Feature transformation for Exponential distribution I am a beginner in machine learning, and working on a classification task. I am spending lots of time doing feature engineering, and I understand that for most models one would like to scale the features so that they are relatively Normal and have values close to 0 (or at least I believe that).
This is fine for features which are approximately Normal, however I have some features which follow an exponential distribution. How should I proceed to engineer these features? Does the engineering change depending on what model I use?
 A: 
relatively Normal and have values close to 0 (or at least I believe that).

Not true.  For one thing, most methods don't care about the distribution of the predictors.  This confusion likely comes from assumptions about the distribution of the outcome.  Second of all, this would be impossible for binary predictors.

How should I proceed to engineer these features? Does the engineering change depending on what model I use?

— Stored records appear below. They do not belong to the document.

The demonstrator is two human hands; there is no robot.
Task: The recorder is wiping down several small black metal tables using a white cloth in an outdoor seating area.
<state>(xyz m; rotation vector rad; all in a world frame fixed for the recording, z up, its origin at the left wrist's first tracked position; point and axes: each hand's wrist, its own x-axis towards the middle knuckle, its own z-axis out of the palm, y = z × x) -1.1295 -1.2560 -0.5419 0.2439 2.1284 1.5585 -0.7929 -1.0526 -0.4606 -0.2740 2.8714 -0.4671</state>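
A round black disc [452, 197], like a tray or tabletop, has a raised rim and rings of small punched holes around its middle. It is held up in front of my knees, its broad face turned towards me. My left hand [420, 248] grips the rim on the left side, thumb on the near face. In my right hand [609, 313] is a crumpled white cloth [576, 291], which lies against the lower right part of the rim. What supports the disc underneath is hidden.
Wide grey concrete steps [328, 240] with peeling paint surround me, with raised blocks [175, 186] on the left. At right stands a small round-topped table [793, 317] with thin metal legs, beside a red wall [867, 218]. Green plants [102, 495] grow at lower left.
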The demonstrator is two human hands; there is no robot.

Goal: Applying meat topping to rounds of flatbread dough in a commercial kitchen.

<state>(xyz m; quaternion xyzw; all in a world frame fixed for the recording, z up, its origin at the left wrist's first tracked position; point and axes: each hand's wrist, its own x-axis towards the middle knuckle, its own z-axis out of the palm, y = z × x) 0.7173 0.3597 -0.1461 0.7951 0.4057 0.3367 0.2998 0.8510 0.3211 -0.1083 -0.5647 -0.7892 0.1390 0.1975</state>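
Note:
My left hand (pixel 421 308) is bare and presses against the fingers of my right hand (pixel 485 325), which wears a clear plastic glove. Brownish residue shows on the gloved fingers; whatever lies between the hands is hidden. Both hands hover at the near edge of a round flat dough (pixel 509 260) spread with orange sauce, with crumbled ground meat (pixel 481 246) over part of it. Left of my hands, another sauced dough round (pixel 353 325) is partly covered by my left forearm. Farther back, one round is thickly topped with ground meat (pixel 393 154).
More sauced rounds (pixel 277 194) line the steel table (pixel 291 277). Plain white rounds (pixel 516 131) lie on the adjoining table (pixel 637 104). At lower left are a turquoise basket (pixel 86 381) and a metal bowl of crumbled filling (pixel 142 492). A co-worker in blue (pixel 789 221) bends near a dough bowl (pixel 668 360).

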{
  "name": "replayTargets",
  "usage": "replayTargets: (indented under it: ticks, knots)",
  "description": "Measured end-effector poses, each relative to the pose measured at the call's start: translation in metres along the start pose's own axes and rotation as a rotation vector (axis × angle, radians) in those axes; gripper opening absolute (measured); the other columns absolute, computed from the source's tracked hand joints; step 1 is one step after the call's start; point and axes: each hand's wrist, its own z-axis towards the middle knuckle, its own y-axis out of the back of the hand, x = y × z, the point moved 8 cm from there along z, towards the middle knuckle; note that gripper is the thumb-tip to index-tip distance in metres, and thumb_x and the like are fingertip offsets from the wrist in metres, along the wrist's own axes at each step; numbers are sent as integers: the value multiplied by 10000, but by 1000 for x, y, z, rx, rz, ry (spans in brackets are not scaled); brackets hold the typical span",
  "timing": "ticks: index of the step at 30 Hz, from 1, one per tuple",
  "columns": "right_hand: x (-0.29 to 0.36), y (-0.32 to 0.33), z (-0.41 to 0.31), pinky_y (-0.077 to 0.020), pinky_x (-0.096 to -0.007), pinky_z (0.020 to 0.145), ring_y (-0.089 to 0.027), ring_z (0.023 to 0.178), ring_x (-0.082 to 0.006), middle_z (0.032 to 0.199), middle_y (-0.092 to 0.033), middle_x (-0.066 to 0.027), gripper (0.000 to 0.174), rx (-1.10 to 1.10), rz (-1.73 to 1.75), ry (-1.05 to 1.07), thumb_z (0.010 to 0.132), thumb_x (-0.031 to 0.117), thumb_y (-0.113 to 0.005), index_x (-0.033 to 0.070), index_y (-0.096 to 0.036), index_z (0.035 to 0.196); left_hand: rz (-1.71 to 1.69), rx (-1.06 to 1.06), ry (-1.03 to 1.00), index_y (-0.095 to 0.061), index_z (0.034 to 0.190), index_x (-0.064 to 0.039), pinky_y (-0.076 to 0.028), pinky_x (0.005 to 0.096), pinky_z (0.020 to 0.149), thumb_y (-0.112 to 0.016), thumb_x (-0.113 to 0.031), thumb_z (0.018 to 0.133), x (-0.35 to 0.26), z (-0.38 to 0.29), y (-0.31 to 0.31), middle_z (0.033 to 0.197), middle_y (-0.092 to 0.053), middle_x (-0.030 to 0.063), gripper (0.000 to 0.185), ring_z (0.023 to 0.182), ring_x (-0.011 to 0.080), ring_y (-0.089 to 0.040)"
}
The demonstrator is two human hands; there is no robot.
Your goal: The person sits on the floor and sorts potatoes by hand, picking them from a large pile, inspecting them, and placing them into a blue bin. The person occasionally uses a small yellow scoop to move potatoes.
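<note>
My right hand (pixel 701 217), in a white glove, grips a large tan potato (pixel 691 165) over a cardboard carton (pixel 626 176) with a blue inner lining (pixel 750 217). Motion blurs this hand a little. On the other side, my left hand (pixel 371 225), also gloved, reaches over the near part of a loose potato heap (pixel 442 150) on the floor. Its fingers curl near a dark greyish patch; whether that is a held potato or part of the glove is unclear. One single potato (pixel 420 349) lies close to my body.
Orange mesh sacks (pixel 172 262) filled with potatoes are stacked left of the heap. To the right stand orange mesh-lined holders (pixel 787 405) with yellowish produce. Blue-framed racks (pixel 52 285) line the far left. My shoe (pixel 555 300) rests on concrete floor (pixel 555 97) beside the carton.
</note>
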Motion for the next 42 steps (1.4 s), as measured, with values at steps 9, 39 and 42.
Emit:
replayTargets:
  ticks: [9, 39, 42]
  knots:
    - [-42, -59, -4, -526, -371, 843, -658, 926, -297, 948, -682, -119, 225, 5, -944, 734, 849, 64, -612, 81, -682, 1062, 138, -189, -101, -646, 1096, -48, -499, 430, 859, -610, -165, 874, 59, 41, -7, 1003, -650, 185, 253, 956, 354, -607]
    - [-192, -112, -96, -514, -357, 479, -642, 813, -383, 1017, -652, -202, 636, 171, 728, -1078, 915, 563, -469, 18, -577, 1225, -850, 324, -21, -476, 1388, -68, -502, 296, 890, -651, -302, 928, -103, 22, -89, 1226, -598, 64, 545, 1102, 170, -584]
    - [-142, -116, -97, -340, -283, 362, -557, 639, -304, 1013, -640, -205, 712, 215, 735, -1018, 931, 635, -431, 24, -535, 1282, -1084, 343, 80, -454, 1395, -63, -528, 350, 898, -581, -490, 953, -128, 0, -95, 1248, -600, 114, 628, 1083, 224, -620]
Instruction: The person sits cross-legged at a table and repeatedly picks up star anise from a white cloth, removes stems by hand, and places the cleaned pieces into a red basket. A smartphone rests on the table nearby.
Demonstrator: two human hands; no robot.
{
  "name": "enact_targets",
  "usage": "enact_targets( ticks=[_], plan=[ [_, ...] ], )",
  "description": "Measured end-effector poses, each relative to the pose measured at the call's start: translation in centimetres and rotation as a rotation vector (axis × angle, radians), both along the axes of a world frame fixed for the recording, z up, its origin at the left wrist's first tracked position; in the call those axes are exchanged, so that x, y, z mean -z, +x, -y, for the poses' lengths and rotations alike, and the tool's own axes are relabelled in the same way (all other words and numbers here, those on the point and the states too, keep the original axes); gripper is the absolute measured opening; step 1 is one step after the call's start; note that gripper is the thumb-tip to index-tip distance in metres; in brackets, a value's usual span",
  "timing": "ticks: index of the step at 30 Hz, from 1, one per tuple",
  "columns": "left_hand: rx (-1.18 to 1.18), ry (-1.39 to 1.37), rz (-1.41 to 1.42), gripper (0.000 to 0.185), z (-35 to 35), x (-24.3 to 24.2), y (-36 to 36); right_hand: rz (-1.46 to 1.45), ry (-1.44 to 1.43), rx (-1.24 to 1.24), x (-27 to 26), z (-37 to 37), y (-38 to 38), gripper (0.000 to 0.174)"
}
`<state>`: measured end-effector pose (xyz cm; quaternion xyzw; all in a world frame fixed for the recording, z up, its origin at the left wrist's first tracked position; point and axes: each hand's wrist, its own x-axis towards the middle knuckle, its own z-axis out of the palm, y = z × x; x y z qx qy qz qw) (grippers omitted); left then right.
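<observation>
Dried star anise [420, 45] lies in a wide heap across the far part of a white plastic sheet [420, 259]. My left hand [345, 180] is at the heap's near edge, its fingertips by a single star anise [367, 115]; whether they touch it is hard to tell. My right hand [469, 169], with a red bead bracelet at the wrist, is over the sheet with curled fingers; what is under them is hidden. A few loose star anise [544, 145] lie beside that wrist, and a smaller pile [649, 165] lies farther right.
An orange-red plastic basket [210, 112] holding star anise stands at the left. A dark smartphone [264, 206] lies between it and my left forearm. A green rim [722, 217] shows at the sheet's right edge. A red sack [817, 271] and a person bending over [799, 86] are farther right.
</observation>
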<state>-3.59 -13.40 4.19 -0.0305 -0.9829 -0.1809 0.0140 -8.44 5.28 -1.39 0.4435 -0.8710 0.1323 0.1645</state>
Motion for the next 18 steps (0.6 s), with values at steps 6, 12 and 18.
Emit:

Yes and no.  Some methods benefit from normalizing (subtracting the sample mean and dividing by the sample standard deviation).  Others can handle data on the original scale just fine.  My own approach is to always normalize continuous variables.  If the variable has a very large scale and there are several outliers, it may be worth taking the log or the square root of the variable and then normalizing.
A: Well, I depends on the type of Machine Learning model you will use. If this model is linear, such as Logistic Regression or LDA, it is better to engineer this variable before training the model. If the model is a Decision Tree, Random Forest for example, the initial distribution doesn't affect much the outcome as the splitting technique is optimized by the own model.
In the case of a linear model, I suggest you to apply a Yeo-Johnson transformation on this variable. You can find the details in Wikipedia and it is implemented and easy to use in Scipy.